Indemnités kilométriques : l’exception française

Le remboursement des indemnités kilométriques reste une pratique globalement peu utilisée en France. Elles ne sont que 20 % d’entreprises à y avoir recours, deux fois moins qu’en Suisse (41 %) ou en Pologne (51 %). En tout état de cause, lorsqu’elles l’utilisent, il s’agit pour 16 % d’entre elles d’une pratique exceptionnelle. Dans les autres pays européens, un tiers des sociétés environ utilise les IK (37 % en Italie,35 % en Allemagne ou 33 % au Portugal). Dans deux cas, en Suisse et en Italie, il s’agit d’une pratique habituelle.

Financement : tout dépend de la taille des entreprises

Plus la taille de l’entreprise est importante, plus la location est le mode de financement recherché. C’est en particulier le cas du marché français où 70 % des entreprises de plus de 100 salariés privilégient la LLD. C’est aussi vrai de l’Allemagne (50 %), de l’Italie (53 %) ou du Portugal (50 %).

A l’inverse, plus les structures sont petites, plus l’achat est courant. En Suisse ou au Portugal, près de 60 % des sociétés de 10 à 99 salariés financent leurs véhicules en propre. La proportion atteint 41 % en France et 35 % en Allemagne. Sur d’autres marchés, plus matures en matière de financement, la LOA est une pratique répandue dans les sociétés de moins de 100 personnes : il s’agit notamment de l’Italie (54 %) ou du Portugal (54 % également). Adeptes du paiement en propre, tant dans les petites sociétés qu’au sein des grandes entreprises, la Pologne et la Suisse constituent des cas à part avec plus de la moitié des financements au comptant.

Critères de choix du véhicule : le prix avant tout

Toutes les grandes entreprises européennes privilégient globalement les mêmes critères de choix lorsqu’elles recherchent un véhicule : le prix d’achat et le coût d’utilisation du modèle. La sécurité n’arrive qu’en cinquième position en France, avec 8 % des réponses. C’est un taux faible puisqu’à l’échelle européenne, la sécurité obtient 17 % des réponses au Portugal (c’est d’ailleurs le critère numéro un),20 % en Italie ou 15 % en Suisse. Il s’agit surtout d’un sujet de préoccupation dans les grandes entreprises, alors que dans les petites structures, c’est un problème plus secondaire.

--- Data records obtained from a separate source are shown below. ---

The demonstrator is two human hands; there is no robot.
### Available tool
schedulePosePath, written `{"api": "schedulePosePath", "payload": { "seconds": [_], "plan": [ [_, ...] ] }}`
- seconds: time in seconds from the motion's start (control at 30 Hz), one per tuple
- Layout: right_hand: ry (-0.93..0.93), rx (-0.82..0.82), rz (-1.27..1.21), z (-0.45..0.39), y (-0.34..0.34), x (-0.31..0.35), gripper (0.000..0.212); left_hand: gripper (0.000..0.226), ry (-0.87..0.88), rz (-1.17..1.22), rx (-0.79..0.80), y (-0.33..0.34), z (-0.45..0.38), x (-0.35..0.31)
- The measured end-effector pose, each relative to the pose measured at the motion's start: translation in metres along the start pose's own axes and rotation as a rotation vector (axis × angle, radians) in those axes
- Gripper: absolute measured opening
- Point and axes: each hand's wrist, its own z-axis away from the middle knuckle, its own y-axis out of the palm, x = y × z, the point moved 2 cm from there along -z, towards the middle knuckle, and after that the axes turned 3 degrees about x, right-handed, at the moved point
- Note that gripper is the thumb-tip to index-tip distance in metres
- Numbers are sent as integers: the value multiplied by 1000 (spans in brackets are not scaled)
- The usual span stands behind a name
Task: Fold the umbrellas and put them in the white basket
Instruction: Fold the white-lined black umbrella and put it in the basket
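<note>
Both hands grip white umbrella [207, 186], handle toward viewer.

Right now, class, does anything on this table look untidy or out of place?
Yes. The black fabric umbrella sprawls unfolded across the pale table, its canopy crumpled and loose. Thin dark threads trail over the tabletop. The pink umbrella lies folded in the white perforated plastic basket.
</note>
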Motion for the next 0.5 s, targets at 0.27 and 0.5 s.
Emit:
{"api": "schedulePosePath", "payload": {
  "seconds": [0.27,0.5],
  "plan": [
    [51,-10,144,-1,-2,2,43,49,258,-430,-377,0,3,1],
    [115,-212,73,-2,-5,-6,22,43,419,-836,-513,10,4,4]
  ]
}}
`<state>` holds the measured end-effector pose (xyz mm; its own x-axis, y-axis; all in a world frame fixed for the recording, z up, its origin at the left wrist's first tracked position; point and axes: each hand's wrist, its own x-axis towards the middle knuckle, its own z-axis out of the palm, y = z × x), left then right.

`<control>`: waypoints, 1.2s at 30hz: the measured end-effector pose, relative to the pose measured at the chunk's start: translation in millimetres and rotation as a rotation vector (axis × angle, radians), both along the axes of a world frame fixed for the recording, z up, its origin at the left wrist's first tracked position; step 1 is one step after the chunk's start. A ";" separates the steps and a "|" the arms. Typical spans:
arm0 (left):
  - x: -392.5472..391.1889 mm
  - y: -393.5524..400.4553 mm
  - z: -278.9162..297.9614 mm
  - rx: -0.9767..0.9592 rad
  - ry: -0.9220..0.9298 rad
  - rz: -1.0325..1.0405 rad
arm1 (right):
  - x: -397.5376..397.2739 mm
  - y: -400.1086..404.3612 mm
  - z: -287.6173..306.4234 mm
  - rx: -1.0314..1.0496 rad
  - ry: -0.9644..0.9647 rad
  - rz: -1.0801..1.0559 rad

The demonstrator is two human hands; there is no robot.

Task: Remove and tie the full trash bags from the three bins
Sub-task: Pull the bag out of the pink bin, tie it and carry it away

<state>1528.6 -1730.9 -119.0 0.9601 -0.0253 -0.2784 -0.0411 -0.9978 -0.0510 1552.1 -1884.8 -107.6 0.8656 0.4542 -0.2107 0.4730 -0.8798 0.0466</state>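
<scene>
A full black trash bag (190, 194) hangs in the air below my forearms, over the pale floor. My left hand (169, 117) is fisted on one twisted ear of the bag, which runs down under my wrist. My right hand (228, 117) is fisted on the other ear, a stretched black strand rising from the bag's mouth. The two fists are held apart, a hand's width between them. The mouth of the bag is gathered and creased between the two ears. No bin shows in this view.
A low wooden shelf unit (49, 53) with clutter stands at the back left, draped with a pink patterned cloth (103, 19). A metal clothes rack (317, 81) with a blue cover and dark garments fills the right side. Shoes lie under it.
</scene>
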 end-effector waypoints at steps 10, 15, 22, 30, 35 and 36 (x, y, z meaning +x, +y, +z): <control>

Selon l’étude de l’OVE, il est possible d’isoler trois familles de pays. La France et le Portugal sont plus attachés au prix et au type de carburant. L’Allemagne, la Pologne ou la Suisse se déclarent plus attachés au prix et au coût d’utilisation du véhicule. Enfin, la sécurité et le confort sont des critères plus importants en Italie que dans les autres pays européens.

Equipements : une priorité européenne

Qu’elles soient françaises, allemandes, italiennes, suisses, portugaises ou polonaises, les entreprises ont un point en commun. Elles accordent un intérêt particulier aux équipements liés à la sécurité au volant. Les airbags latéraux raflent tous les suffrages dans plusieurs pays : en France (58 %), Allemagne (67 %), Pologne (74 %) ou Suisse (74 %). Les systèmes de contrôle de la stabilité du véhicule arrivent en tête des choix des sociétés portugaises (79 %) et italiennes (78 %), mais sont plébiscitées par seulement 48 % des dirigeants français. Quant au régulateur de vitesse, il est sélectionné par 46% des sociétés françaises et 48 % des suisses, mais par seulement 27 % des entreprises polonaises.

Prévention des risques routiers : prise de conscience

En France 67 % des entreprises affirment avoir mis en œuvre au moins une action de prévention des risques routiers en interne. Elles sont 89 % à répondre par l’affirmative dans les très grandes sociétés. Les équipements de sécurité (50 %) et la formation des conducteurs (43 %) arrivent en tête des initiatives. A l’échelle européenne,64 % des entreprises interrogées déploient au moins une action de prévention des risques routiers, signe que la prise de conscience prend de l’ampleur. C’est au Portugal (85 %) que les actions sont les plus nombreuses, en raison du taux important de sinistralité des entreprises nationales.